Pedagogical translation is making a comeback in the multilingual language classroom as an activity that promotes literacy, metalinguistic and cultural awareness, translanguaging, language diversity, and community engagement.  While theoretical papers on this topic are becoming more common, practical guidance for teachers on how to incorporate translation in their curriculum in an informed manner is scarce. After briefly reviewing the historical context that banned translation, the justification for its reintroduction, and the roles translation can serve in language learning, (see past webinar, and Incorporating Translation in the World Language Classroom),  the presenters will work with participants to help them create their own lesson plans and activities for introducing translation in their multilingual language classrooms. Participants will be asked to submit a draft lesson/idea to work on in the workshop.

Participants must apply to take part in this small interactive workshop by the October 18 deadline. For more details about the event and a link to the application form, click here.

Building Bridges Across Cultures through Global Inquiry with Children

Saturday, November 6, 2021, 10-11:30 AM (Arizona)

An online workshop presented by Kathy G. Short and Dorea Kleker (University of Arizona).

In this workshop, the presenters share the instructional strategies and frameworks they have developed in working with elementary children to explore their cultural identities and to engage them in inquiries on specific global cultures, such as Korea and India. These inquiries are supported through global children’s literature and a range of interactive experiences. The workshop will provide examples of children’s use of thinking routines, instructional strategies, and children’s books as well as engage participants in trying out several strategies.

Learn more and register here.

Language Learners become Filmmakers: Connecting STEM, Digital Literacies, and Language Arts

Wednesday, December 8, 2021, 4-5:30 PM (Arizona)

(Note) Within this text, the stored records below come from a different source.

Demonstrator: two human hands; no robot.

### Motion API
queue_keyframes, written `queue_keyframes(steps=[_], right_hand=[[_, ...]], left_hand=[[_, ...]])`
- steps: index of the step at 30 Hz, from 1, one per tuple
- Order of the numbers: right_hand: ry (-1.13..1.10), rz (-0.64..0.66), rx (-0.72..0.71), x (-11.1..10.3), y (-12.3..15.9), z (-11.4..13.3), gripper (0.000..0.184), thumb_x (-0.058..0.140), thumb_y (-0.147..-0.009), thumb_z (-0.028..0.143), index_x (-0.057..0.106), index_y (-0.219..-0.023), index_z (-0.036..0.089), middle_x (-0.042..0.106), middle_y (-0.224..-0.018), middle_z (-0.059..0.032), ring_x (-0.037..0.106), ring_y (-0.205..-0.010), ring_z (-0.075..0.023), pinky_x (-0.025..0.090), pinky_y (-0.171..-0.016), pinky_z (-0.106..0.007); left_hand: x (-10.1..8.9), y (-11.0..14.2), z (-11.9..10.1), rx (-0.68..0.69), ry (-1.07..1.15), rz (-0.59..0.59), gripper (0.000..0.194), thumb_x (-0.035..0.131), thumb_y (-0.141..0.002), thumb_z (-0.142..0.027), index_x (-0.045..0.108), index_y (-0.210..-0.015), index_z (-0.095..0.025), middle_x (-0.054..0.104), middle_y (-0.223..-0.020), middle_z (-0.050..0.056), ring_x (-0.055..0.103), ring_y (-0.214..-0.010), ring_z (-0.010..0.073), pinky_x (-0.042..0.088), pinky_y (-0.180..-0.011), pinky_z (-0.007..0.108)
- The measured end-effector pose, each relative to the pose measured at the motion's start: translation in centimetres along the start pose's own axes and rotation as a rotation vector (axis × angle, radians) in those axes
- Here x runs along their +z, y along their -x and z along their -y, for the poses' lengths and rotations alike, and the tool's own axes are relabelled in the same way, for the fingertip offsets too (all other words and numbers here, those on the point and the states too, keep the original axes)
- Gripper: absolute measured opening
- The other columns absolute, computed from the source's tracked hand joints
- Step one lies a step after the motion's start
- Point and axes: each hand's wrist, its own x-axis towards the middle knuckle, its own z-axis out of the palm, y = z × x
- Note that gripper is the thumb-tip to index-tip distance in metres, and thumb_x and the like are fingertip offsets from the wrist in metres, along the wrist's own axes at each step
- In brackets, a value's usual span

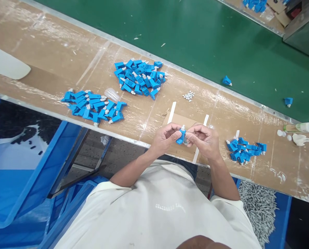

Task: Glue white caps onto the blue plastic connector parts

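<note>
Between the thumb and fingers of my left hand [167, 139] is a small blue plastic part [181, 135] with a white tip pointing up. My right hand [204, 139] is closed in a pinch right beside it, on a small clear piece [185, 140] that is partly hidden by the fingers. Both hands are over a brown cardboard sheet [181, 152] with white tape strips at its sides. Just beyond the sheet lies a little cluster of tiny grey-white pieces [189, 96].
Piles of similar blue parts lie on the workbench [141, 117]: a big heap [140, 76], a left heap [92, 106] and a right heap [244, 150]. A clear plastic cup [112, 94] lies by the left heap. Behind runs a green surface [196, 45]. Blue bins [31, 192] stand below.
</note>
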Motion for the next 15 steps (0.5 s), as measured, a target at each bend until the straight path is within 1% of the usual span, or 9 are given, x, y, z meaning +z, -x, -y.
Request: queue_keyframes(steps=[5,8,12,15], right_hand=[[0.059,-0.005,-0.004,0.1,0.1,-0.1,0.038,0.095,-0.069,0.051,0.075,-0.076,0.019,0.067,-0.074,-0.0007,0.067,-0.057,-0.0128,0.065,-0.052,-0.026],[0.063,-0.002,0.032,-0.1,0.0,-0.3,0.04,0.096,-0.066,0.051,0.075,-0.076,0.019,0.069,-0.073,-0.0008,0.068,-0.056,-0.0133,0.065,-0.053,-0.026],[-0.015,0.055,0.11,-0.6,-0.4,-0.7,0.042,0.099,-0.061,0.05,0.074,-0.073,0.018,0.07,-0.067,-0.0004,0.067,-0.052,-0.013,0.064,-0.051,-0.026],[-0.118,0.09,0.151,-0.9,-0.7,-1.0,0.044,0.102,-0.054,0.046,0.071,-0.068,0.019,0.068,-0.06,0.0017,0.065,-0.049,-0.0124,0.061,-0.046,-0.023]], left_hand=[[-0.1,0.0,0.1,-0.003,-0.022,-0.006,0.05,0.088,-0.073,-0.062,0.075,-0.091,-0.017,0.07,-0.079,0.002,0.061,-0.069,0.0124,0.049,-0.065,0.025],[-0.3,-0.1,0.2,0.011,-0.039,0.0,0.048,0.087,-0.074,-0.061,0.075,-0.091,-0.017,0.07,-0.083,0.003,0.062,-0.072,0.0132,0.049,-0.067,0.026],[-0.3,0.0,0.1,0.0,-0.04,0.043,0.048,0.087,-0.075,-0.06,0.075,-0.09,-0.016,0.068,-0.078,0.002,0.061,-0.066,0.0121,0.048,-0.062,0.025],[-0.1,0.2,-0.2,-0.033,-0.01,0.092,0.049,0.088,-0.074,-0.059,0.073,-0.088,-0.015,0.067,-0.073,0.001,0.059,-0.061,0.0104,0.047,-0.059,0.024]])
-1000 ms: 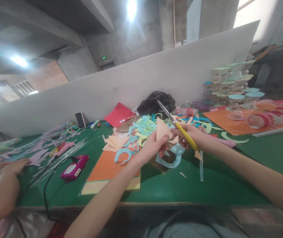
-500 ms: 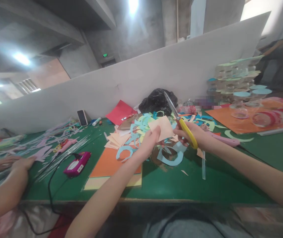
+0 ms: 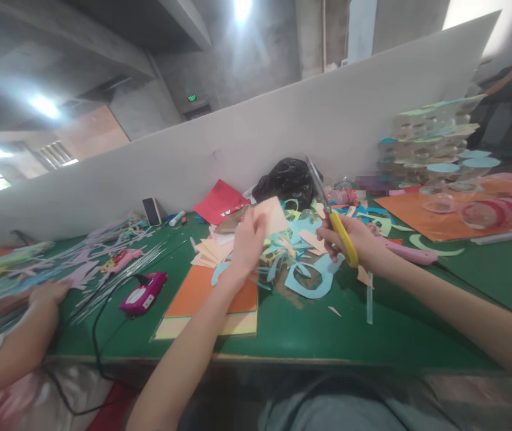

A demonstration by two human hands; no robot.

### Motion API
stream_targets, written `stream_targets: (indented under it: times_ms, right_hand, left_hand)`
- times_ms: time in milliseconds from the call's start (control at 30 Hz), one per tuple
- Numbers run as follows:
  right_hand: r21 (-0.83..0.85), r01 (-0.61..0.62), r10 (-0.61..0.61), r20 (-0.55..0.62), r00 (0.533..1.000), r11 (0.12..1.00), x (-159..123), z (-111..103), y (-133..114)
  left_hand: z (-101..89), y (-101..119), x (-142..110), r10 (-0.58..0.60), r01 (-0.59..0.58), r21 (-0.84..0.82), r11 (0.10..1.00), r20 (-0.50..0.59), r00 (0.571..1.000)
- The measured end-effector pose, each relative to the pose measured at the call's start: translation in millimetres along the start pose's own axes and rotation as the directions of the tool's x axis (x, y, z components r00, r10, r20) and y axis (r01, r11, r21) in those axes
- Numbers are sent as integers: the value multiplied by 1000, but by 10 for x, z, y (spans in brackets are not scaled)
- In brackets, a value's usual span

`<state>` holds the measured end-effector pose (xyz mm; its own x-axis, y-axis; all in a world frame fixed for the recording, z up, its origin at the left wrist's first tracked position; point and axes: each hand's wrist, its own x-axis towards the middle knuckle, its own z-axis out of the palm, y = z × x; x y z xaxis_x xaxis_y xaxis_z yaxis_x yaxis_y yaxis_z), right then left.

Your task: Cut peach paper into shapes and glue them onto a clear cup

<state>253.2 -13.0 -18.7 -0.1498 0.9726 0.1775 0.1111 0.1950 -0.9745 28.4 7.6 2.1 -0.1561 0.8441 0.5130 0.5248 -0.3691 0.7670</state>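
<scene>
My left hand [image 3: 246, 242] holds a peach-coloured piece of paper [image 3: 271, 215] lifted above a heap of coloured paper offcuts [image 3: 292, 251]. My right hand [image 3: 355, 239] grips yellow-handled scissors [image 3: 334, 221], blades pointing up and away toward the white partition. The two hands are apart, with the paper to the left of the blades. A light blue cut-out ring [image 3: 310, 281] lies on the green table [image 3: 399, 335] just below my right hand.
A stack of orange and yellow sheets [image 3: 211, 305] lies under my left forearm. A pink glue gun [image 3: 143, 293] with a black cord sits to the left. Another person's hand [image 3: 47, 293] rests at far left. A black bag [image 3: 287, 179], red paper [image 3: 220, 202] and a phone [image 3: 151, 211] lie by the partition.
My left hand has carried the peach paper up and left, away from the scissors. The scissors tilted more upright. The other person's hand shifted slightly right.
</scene>
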Motion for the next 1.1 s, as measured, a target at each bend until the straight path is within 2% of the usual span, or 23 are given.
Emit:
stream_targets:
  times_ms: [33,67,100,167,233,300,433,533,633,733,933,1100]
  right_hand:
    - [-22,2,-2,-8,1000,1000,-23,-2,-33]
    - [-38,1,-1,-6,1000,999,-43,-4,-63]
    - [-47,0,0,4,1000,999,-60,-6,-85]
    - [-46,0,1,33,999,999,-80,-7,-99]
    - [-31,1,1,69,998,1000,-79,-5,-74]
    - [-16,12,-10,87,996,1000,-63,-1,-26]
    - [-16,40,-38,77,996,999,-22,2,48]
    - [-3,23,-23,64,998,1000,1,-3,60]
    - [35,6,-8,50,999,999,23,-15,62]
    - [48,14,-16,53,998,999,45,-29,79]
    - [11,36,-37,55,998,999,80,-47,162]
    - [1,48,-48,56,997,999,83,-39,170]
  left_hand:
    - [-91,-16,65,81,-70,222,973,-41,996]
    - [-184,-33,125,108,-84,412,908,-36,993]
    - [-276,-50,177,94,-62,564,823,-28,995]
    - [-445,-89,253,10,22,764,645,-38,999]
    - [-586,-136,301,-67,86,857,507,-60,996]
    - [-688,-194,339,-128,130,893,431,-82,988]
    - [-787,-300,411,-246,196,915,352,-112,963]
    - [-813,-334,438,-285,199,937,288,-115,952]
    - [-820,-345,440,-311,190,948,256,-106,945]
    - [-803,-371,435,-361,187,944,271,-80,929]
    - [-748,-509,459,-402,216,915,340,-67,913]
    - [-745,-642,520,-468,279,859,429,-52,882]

A webinar presented by Veronica Oguilve, Jill Castek, Jessica Summers, and Lia Falco (University of Arizona).

This webinar presents filmmaking as a strategy that encourages students to use their linguistic resources, scientific knowledge, and digital literacies to design films that speak to the wider community. In this interactive session, presenters will share ways that a school-wide collaboration invited connections between language learning, Language Arts, and STEM. Participants will: 1) learn filmmaking techniques that encourage second language learning; 2) explore ways that mentor texts can be used to scaffold the language learning process, and 3) discuss strategies for implementing filmmaking in their own second language teaching context.   Illustrative examples will feature student perspectives and a showcase of students’ short films. Presenters will offer guidance about translation apps, genre considerations, and the pairing of visual and linguistic resources to convey a second language purposefully.